On Wednesday night, about 70 people crowded into the gym at the Grafton Elementary School, huddling around poster displays and a packed table of food to discuss the new development with company representatives and each other. You can read the Grafton proposal here.

Details of direct payments to registered voters, charities and the Fire Department.

Details of direct payments to registered voters, charities and the Fire Department. Click photo to enlarge.
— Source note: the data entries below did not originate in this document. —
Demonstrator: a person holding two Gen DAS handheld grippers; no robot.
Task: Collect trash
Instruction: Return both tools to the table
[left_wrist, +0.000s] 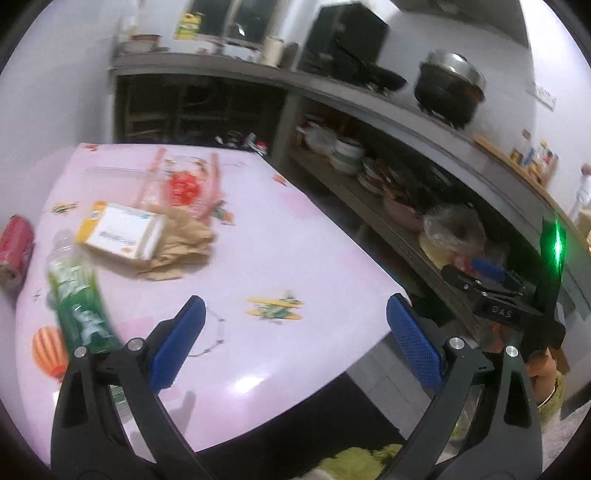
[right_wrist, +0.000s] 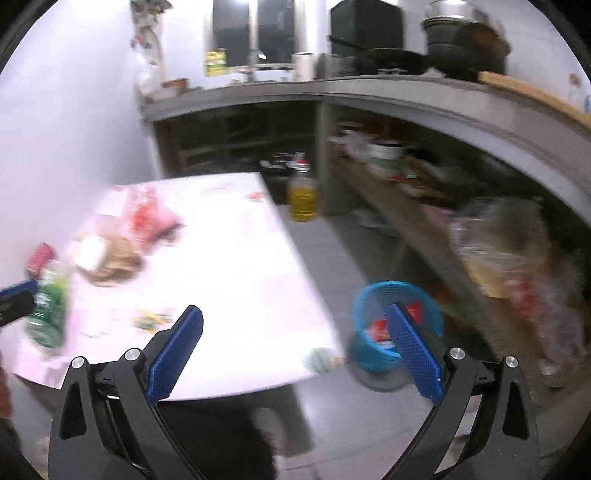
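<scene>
Both tools hang spread and empty: the left tool (left_wrist: 291, 336) over the tabletop's (left_wrist: 280, 236) near edge, the right tool (right_wrist: 295, 343) beyond its right edge above the blue basket (right_wrist: 397, 321), likely the bin. The green bottle (left_wrist: 79, 306), box (left_wrist: 122, 230) and crumpled paper (left_wrist: 181, 243) await along the left edge.

A green plastic bottle (left_wrist: 79, 306) lies on its side at the left part of the pink desk (left_wrist: 295, 258). Beyond it a white-and-yellow carton (left_wrist: 122, 230) rests on crumpled brown paper (left_wrist: 181, 242). A red can (left_wrist: 14, 249) lies at the desk's left edge. Farther back sits a clear wrapper with red print (left_wrist: 183, 184). A blue mesh bin (right_wrist: 384, 325) stands on the floor beside the desk, red scraps inside.
</scene>
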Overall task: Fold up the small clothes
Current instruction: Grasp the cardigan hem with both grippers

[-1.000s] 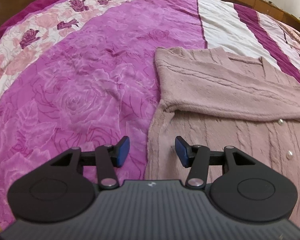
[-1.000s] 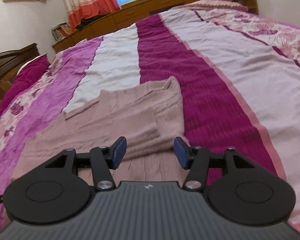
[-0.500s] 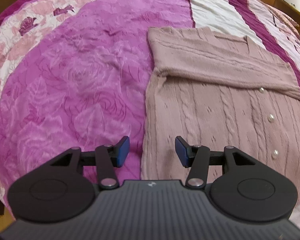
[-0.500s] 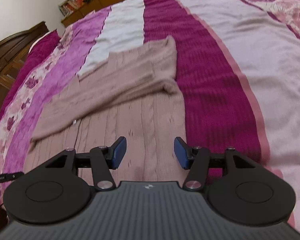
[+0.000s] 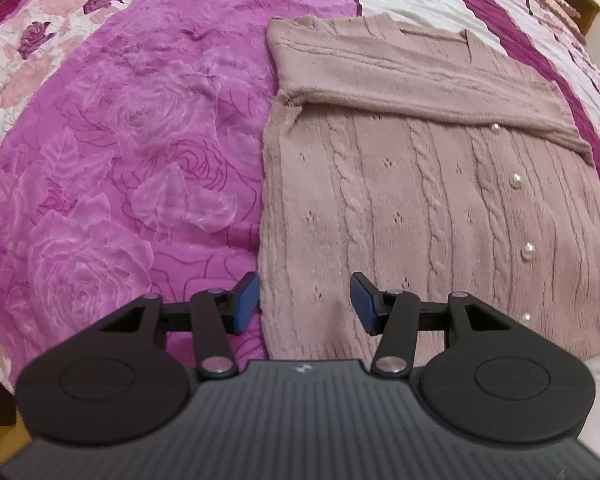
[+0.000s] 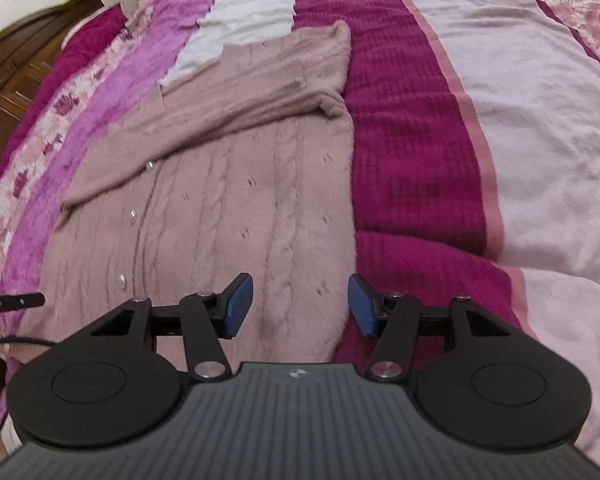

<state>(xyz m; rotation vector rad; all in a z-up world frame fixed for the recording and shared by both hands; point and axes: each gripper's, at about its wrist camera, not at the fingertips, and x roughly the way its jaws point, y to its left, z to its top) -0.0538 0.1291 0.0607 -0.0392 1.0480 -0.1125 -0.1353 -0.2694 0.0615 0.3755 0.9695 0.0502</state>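
Note:
A dusty-pink cable-knit cardigan [image 5: 412, 208] with pearl buttons lies flat on the bed, both sleeves folded across its chest. It also shows in the right wrist view [image 6: 236, 200]. My left gripper [image 5: 304, 302] is open and empty, above the cardigan's bottom left corner near the hem. My right gripper [image 6: 300, 304] is open and empty, above the bottom right corner, with its right finger over the bedspread.
The bedspread [image 5: 132, 140] has magenta rose, white and dark red stripes [image 6: 412, 128]. Wooden furniture [image 6: 20, 64] stands beyond the bed's left side. A black rod and a cable [image 6: 12, 304] show at the left edge of the right wrist view.
Both grippers have drawn back along the cardigan from the folded sleeves toward the hem and tilted down. Both stayed open and empty.

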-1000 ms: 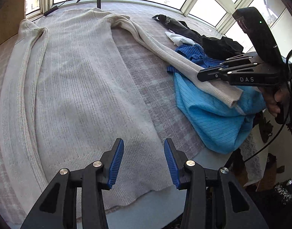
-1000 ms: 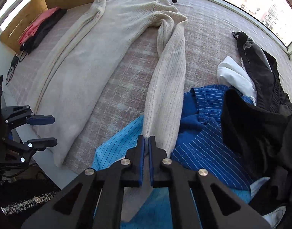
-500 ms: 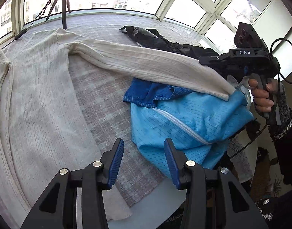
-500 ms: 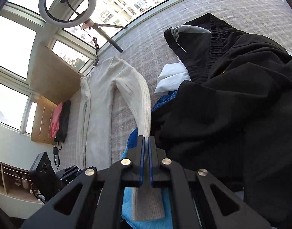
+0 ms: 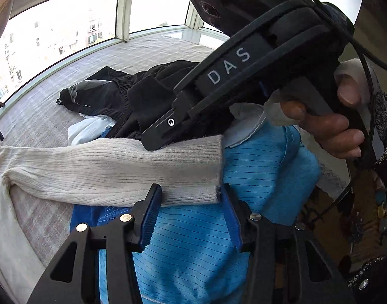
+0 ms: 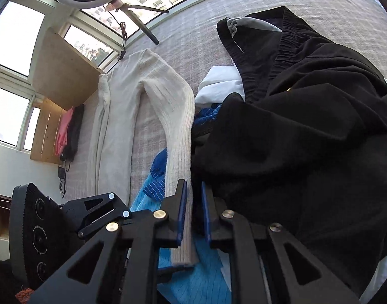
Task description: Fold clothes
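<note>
A cream ribbed sweater (image 6: 122, 106) lies flat on the grey checked table cover (image 6: 193, 33). Its sleeve (image 5: 112, 169) stretches out over a light-blue garment (image 5: 193, 253). In the left wrist view my left gripper (image 5: 192, 216) is open, with the sleeve cuff (image 5: 193, 177) lying just between its blue fingertips. My right gripper (image 6: 193, 210) has a narrow gap between its pads and the sleeve (image 6: 179, 136) runs through that gap. A hand (image 5: 327, 124) holds the right gripper (image 5: 155, 139), whose tip rests on the sleeve's top edge.
A heap of black clothes (image 6: 294, 126) lies beside the sleeve, with a white garment (image 6: 218, 83) and dark-blue striped cloth (image 6: 158, 164) under it. A ring-light tripod (image 6: 140, 22) stands at the far window. Pink and black clothes (image 6: 66, 131) hang on a wooden rack.
My left gripper swung right, from the sweater's body up to the sleeve cuff. My right gripper's pads, pressed on the sleeve before, now stand slightly apart.
</note>
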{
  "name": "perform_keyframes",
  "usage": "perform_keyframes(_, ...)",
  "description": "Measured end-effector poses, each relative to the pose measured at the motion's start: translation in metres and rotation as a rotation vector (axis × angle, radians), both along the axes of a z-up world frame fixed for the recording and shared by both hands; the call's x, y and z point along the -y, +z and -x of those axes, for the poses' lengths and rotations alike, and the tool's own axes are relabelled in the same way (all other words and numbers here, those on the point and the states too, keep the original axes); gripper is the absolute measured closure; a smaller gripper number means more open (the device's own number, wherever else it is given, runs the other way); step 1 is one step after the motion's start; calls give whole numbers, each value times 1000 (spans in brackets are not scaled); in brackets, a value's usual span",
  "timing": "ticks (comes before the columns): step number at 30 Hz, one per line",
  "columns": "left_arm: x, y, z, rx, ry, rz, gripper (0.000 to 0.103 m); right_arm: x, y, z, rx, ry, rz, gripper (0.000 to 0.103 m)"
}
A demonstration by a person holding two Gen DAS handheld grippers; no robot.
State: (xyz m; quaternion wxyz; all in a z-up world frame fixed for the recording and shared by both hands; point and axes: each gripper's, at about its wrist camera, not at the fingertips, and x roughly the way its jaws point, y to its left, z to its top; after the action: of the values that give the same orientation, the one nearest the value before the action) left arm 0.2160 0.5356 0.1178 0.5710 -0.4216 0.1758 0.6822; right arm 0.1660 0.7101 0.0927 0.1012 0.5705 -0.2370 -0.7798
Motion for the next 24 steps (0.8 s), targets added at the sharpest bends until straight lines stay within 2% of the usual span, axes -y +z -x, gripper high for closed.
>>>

The night before, Iberdrola had held a similar information meeting to announce that it had eliminated four of the western-most turbines from the 20 proposed for Windham and added an annual $350,000 for direct “partnership” payments to Windham registered voters, with a minimum payment of $1,162 annually. This brought Windham’s annual tax and benefit package to $1 million.

For Grafton, the company added an annual $215,000 for those “partnership” payments, bringing that total package to $500,000. It also includes $10,000 annually to the Grafton Fire Dept. with a one-time payment of $50,000 at the start of the project and $15,000 annually to community based organizations such as the Grafton Library, Grafton Historical Society and Grafton Cares.

In reference to the benefits to the Grafton Fire Department and charities, Grafton Select Board chair Ron Pilette said, that it could “jeopardize the planning and budgeting process. … its scheduling of regular replacement of equipment. What I’m worried about is 15 years or so down the line, when the payments stop. If the town hasn’t been careful about its budgeting because it has all this extra money … we could easily become very very poor budgeters of town money.”

Select Board member John Turner, center, speaks with Iberdrola's Paul Copleman, right.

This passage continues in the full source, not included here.